X.—To recapitulate, then : Olaf (1124-1154), King of Mann and the South Isles, had with him, possibly, for a time, old Bishop Roolwer, his father’s contemporary. When Roolwer died and was buried, goodness knows what was the name of the church, on the headland near Ramsey-though, no doubt, a place with time immemorial associations. Olaf marries Injibiorg the Honourable, of Orkney ; meets Bishop William, and finds that they are all devoted to St. Magnus, their new family Saint. He asks Bishop William to take charge of religion. It is to Bishop William an opportunity. New churches to St. Magnus, one in Islay, and one in Mann. They do not see the future ; they only see the present, and live in it. These churches are built ; but, in the course of years, the Orkney alliance ceases. Meanwhile, great things are going on under King David I. in Scotland. Olaf becomes connected with Galloway, marries Aufrica, gets new ideas, falls in with the spirit of the age, makes his kingdom a diocese, introduces the Cistercians, and plants them at Rushen. He becomes, in fact, a Catholic—some such system seeming all the better, as, in his youth in England, he had got vague ideas of it, and these ideas now, for many reasons, approving themselves to him. He was within the Catholic horizon ; his son-in-law, Somerled, to the end, quite out-side it.

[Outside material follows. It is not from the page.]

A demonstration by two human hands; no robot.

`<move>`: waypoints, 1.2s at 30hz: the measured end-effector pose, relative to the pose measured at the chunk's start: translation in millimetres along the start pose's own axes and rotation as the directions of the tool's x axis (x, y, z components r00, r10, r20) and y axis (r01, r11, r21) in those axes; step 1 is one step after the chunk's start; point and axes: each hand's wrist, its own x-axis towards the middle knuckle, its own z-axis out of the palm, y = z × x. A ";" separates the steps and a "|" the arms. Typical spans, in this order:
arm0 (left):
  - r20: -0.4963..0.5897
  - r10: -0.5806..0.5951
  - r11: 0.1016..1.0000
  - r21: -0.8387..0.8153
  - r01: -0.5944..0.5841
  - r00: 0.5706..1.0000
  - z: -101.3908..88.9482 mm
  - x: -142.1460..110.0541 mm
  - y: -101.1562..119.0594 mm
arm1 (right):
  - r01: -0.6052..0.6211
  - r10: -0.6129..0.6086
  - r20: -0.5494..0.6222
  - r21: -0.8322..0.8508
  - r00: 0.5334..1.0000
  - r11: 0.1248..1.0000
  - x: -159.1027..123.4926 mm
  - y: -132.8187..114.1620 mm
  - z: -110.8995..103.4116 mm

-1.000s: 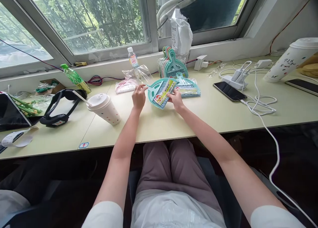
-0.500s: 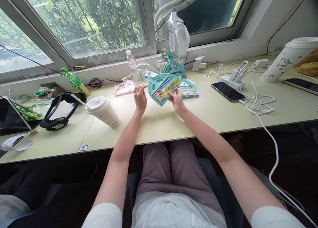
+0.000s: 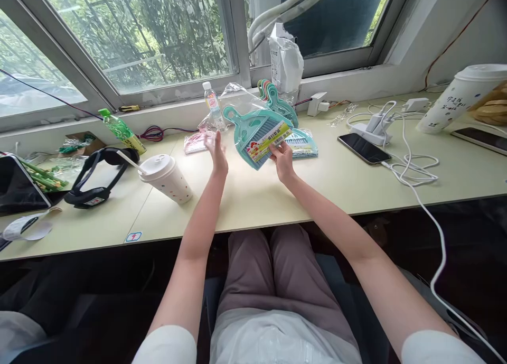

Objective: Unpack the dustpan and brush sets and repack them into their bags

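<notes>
Two trousered legs (image 3: 253,263) lie below the near edge of the pale yellow table (image 3: 245,205). Beyond that edge, the person's left hand (image 3: 216,155) is spread open, its fingers blurred, with nothing seen in its grasp; whether it touches the thin clear bag (image 3: 237,92) cannot be told. Well apart to its left stands a paper cup (image 3: 164,176) with a straw (image 3: 130,161). The right hand (image 3: 282,160) pinches the lower right corner of a teal dustpan-and-brush set (image 3: 246,123), thumb in front, fingers behind. The set is tilted, apparently above the tabletop, its handle toward the window (image 3: 158,47), the loose bag spreading past it. Handled well, the pinch should probably be firm but light, catching pan and brush together so neither slips, while the free hand gathers slack film gently, since tugging could tear it. Just behind the right hand lies a flat pile of similar sets (image 3: 303,143); farther back, more dustpans (image 3: 282,110) stand upright before a crumpled white package (image 3: 285,57).
</notes>
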 end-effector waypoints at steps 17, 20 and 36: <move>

I am no more wishful to disturb the " peace of St. Machutus" than Somerled was to disturb the peace of St. Magnus. But, in connection with Maughold, as to St. Machutus, I suggest that Maughold Church is not the Church of St. Machutus at all ; but, of St. Magnus, of Orkney.

Notes re Church built at Maughold, about say 1125, in reign of Olaf I of Man, in connection with contention that it was dedicated to St. Magnus.


       Thorfinn, Earl of Orkney, born 1008.
| +-------------+--------------------------------+ | | Paul Erling
| |
--++------+-----+---------+--------- ----+---------+------
| | | | | | [HAKON] Thora Ingivid Herbjorg Erling | ST. MAGNUS | (dau.) (dau.) marr. Olaf of Man
---+---------- | | Harold |Paul|
| Erling


(i) Hakon and Magnus were first cousins, born about 1070.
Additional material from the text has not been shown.